*** Opening Data extract ***
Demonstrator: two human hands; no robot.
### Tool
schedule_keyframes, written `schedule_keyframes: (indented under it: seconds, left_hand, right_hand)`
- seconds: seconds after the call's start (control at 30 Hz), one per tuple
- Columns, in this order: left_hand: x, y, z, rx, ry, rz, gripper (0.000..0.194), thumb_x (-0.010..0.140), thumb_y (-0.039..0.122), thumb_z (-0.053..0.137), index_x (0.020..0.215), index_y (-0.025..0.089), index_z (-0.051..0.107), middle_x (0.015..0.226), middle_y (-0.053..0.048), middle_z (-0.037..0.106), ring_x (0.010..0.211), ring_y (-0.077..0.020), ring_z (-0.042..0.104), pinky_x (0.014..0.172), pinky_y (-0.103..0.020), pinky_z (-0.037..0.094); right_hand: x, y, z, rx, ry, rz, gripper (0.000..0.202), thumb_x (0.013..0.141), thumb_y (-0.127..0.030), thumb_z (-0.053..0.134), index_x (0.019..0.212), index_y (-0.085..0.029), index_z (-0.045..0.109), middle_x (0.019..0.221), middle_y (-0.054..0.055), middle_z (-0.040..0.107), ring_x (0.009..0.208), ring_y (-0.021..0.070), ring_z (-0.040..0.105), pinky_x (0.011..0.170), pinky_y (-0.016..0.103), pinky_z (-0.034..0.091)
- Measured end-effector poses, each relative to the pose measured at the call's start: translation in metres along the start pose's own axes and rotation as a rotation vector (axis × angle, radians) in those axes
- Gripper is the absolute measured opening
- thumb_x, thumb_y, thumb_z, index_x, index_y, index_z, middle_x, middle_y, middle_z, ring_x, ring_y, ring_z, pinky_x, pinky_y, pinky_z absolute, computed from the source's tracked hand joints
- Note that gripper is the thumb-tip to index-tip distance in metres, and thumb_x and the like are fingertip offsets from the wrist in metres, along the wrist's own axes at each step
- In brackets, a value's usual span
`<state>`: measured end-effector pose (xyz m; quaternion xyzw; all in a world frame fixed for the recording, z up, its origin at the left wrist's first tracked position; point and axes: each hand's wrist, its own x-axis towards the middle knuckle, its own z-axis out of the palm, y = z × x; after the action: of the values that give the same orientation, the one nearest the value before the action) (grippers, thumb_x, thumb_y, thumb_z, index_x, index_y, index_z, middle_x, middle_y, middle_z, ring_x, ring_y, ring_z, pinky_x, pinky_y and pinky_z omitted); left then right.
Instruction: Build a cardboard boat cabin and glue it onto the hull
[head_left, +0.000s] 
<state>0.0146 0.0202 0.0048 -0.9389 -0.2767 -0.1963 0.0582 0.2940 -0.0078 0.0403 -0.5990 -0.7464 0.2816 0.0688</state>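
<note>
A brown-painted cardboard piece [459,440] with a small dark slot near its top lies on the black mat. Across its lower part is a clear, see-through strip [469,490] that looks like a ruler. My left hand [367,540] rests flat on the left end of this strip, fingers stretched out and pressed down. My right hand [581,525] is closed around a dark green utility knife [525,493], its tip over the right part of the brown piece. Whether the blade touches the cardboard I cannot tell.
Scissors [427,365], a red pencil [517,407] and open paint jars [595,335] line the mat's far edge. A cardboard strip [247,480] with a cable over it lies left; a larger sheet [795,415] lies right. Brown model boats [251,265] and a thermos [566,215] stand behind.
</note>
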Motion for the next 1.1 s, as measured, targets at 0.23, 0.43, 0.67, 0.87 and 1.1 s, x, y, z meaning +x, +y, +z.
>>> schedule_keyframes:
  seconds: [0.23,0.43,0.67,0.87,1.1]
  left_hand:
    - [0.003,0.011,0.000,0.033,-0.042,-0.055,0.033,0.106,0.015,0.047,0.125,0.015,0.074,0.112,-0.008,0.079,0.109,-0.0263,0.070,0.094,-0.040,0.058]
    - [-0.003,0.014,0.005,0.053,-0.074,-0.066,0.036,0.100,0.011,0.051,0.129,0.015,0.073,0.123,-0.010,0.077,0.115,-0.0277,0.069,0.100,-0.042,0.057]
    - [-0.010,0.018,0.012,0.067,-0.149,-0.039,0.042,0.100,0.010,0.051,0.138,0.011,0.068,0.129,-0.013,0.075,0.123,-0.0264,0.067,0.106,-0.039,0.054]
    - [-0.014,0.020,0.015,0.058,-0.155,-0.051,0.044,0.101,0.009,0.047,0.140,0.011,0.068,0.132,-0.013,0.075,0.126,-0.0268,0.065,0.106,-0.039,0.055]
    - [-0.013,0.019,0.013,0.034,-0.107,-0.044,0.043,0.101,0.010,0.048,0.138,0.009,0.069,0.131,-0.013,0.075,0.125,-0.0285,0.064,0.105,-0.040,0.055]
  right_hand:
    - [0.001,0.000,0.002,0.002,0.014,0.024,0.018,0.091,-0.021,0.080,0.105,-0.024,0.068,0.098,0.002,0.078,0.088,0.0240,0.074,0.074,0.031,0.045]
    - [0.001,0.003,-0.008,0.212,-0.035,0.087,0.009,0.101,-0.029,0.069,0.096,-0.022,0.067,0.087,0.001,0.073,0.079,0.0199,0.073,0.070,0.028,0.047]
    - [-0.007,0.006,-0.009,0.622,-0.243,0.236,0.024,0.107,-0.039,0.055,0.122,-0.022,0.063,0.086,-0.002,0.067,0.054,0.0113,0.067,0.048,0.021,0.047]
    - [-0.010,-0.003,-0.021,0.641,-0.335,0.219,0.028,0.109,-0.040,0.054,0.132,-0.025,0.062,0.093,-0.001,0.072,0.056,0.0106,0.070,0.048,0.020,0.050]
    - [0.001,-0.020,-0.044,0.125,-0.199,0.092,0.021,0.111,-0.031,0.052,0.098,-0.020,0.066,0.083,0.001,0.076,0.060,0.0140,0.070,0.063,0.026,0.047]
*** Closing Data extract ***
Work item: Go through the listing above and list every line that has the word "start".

Problem solution:
- seconds: seconds after the call's start (control at 30 Hz), one per tuple
- Measured end-effector poses, each relative to the pose measured at the call's start: translation in metres along the start pose's own axes and rotation as a rotation vector (axis × angle, radians) in those axes

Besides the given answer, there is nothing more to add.